Après près de deux heures de route, le bus transportant une trentaine d'étudiants de l'Université de Dong Thap s'arrête à Thuong Lac, une commune frontalière située à environ 70 kilomètres de leur campus.
À peine arrivés, les jeunes volontaires déposent leurs sacs avant de se mettre immédiatement au travail.
Leur mission ne consiste pas seulement à repeindre une école ou à distribuer quelques cadeaux. Pendant plusieurs semaines, ils participeront à la rénovation des sanitaires de l'école primaire et du collège, animeront des activités éducatives pour les enfants, accorderont des bourses scolaires à des élèves défavorisés, nettoieront des dépôts sauvages d'ordures et créeront une pépinière destinée au reboisement de la commune.
« Nous voulons rendre ces lieux plus accueillants pour les enfants, mais aussi leur transmettre de bonnes habitudes d'hygiène », explique Nguyen Thao Nhi, responsable des étudiants et secrétaire de l'Union de la jeunesse de la Faculté des sciences naturelles.
Les anciens murs gris des sanitaires se couvrent progressivement de fresques colorées réalisées par les étudiants eux-mêmes.
Une rencontre entre deux mondes
Située le long de la frontière terrestre entre le Vietnam et le Cambodge, Thuong Lac reste confrontée à de nombreuses difficultés.
Les infrastructures demeurent incomplètes et les habitations sont dispersées sur un vaste territoire. Certaines familles parcourent dix à quinze kilomètres à moto pour permettre à leurs enfants de participer aux activités estivales organisées par les étudiants.
Pour Nguyen Trong Phuc, étudiant en pédagogie technologique, cette première mission de volontariat marque profondément son parcours.
Avec ses camarades, il organise des jeux éducatifs, des ateliers de langues étrangères et diverses activités destinées aux plus jeunes.
« Je garderai longtemps le souvenir de cette région frontalière. Nous n'apportons qu'une petite contribution, mais si elle peut aider les enfants à croire davantage en leur avenir, alors notre engagement aura eu un sens », confie-t-il.
Selon le directeur de l'école de Thuong Lac, la présence des étudiants constitue une expérience nouvelle pour les élèves.
« Ils deviennent des modèles auxquels les enfants peuvent s'identifier. Ils leur montrent que les études permettent d'ouvrir d'autres horizons. »
Des projets conçus selon les besoins locaux
Loin des opérations symboliques, la campagne estivale repose sur un principe simple : répondre aux attentes exprimées par les collectivités locales.
Des lampadaires solaires sont installés dans certains secteurs isolés. Des terrains de jeux sont aménagés. Des jardins d'arbres sont créés. Des cours de natation, de musique, de dessin ou de langues étrangères sont proposés aux enfants.
L'université mobilise cette année près de 600 étudiants, dont une grande partie intervient dans les communes frontalières.
Une nouveauté marque également cette édition : un projet baptisé « Les chansons de la frontière ».
Des équipes artistiques composées d'étudiants organisent des spectacles dans les villages et vendent leurs peintures afin de collecter des fonds destinés aux actions sociales menées par les autorités locales.

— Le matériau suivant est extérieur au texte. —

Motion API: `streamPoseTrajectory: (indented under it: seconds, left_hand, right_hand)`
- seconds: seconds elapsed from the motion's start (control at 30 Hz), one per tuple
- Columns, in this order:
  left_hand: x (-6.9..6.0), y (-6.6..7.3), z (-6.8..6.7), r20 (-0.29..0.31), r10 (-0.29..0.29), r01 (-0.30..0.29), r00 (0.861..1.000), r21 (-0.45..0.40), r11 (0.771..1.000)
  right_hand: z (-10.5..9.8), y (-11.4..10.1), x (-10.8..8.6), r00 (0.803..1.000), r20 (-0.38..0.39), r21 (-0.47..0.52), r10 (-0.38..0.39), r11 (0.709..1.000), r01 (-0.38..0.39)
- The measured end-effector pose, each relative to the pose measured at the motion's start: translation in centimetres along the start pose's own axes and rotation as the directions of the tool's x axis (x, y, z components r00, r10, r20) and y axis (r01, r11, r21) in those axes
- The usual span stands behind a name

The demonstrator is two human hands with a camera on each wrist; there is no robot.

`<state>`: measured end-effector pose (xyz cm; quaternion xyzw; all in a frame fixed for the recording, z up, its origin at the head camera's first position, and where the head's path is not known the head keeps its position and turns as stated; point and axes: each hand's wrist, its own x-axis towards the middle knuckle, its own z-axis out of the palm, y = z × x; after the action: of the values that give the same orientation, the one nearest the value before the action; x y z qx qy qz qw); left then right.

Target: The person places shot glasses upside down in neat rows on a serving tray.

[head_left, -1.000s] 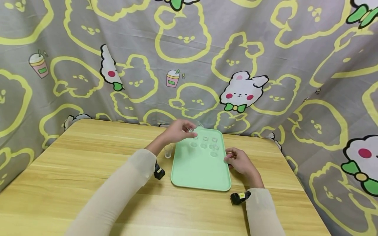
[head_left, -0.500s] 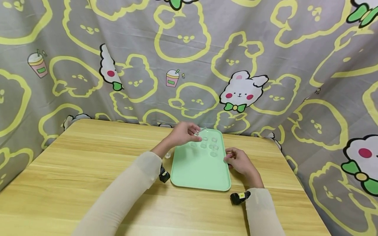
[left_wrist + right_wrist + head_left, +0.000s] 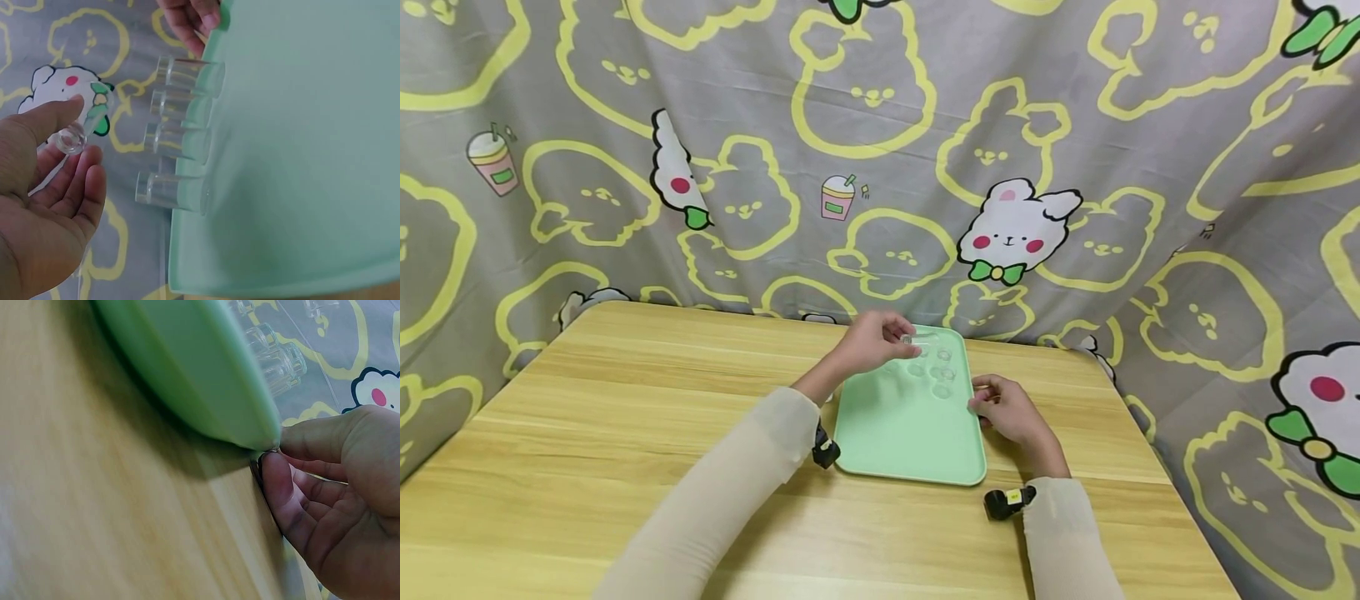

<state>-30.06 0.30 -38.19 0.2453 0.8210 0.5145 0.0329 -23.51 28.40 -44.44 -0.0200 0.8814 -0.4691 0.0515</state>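
Note:
My left hand pinches a small clear glass between thumb and fingers, above the far part of the mint-green tray. In the left wrist view that held glass lies tilted in the fingers, apart from the row of clear glasses standing on the tray. Several of these glasses cluster toward the tray's far right; the left hand partly hides the group. Thumb and fingers of my right hand pinch the tray's right rim, seen closely in the right wrist view at the tray edge.
The tray lies on a wood-grain table. A patterned grey curtain hangs behind the table's far edge. Beside the tray's left edge, a bit of another clear glass shows, mostly hidden behind my left wrist.
My left hand has moved right and slightly toward me over the tray with the held glass. The glass at the tray's left has become mostly hidden by the wrist. My right hand stays put.

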Motion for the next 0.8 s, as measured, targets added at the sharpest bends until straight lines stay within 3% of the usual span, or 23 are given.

Parallèlement, un programme d'orientation professionnelle accompagne les adolescents qui quittent le système scolaire après le collège afin de les aider à trouver une formation ou un métier.

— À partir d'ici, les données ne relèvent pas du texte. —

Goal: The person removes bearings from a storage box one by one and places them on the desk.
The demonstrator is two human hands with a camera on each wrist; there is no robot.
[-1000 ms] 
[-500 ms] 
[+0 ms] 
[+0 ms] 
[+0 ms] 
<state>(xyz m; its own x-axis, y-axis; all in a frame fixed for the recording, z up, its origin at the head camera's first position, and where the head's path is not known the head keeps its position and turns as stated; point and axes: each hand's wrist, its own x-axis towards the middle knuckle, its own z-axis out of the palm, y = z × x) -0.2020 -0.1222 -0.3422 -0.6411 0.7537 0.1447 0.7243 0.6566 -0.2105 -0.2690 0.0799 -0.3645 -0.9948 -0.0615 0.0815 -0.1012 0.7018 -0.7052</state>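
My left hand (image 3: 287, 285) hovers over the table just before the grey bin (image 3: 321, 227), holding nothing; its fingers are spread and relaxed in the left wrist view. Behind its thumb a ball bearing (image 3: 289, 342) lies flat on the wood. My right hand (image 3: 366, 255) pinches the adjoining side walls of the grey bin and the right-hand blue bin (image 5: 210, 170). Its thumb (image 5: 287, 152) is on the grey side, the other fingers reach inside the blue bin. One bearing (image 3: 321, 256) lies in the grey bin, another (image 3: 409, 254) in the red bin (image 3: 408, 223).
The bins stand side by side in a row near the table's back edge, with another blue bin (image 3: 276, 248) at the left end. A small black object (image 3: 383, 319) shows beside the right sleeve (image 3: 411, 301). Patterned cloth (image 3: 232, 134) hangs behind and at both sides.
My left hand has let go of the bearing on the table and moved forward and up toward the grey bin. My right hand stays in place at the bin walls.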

Construire un développement durable
Pour les responsables provinciaux, l'objectif dépasse largement la seule période estivale.
Les projets sont sélectionnés après consultation des communes afin qu'ils continuent de produire des effets une fois les étudiants repartis.
La campagne de volontariat de l'été 2026 mobilise entre 2 000 et 3 000 étudiants, répartis dans une cinquantaine d'équipes, avec un budget proche de 10 milliards de dôngs (environ 330 000 euros), financé par les autorités provinciales, les universités et des entreprises partenaires.
Les autorités souhaitent désormais faire des zones frontalières une priorité en matière de développement social, d'innovation et de transition numérique.
« Nous voulons laisser derrière nous des réalisations utiles et durables, qui permettront aux communes frontalières de poursuivre leur développement bien après la fin de la campagne », résume Le Hoang Quyet, secrétaire de l'Union provinciale de la jeunesse.
À Dong Thap, l'été ne se résume donc pas à une parenthèse universitaire. Pour plusieurs milliers d'étudiants, il devient une manière concrète de mettre leurs compétences au service des communautés les plus éloignées, là où quelques semaines d'engagement peuvent parfois laisser une empreinte durable.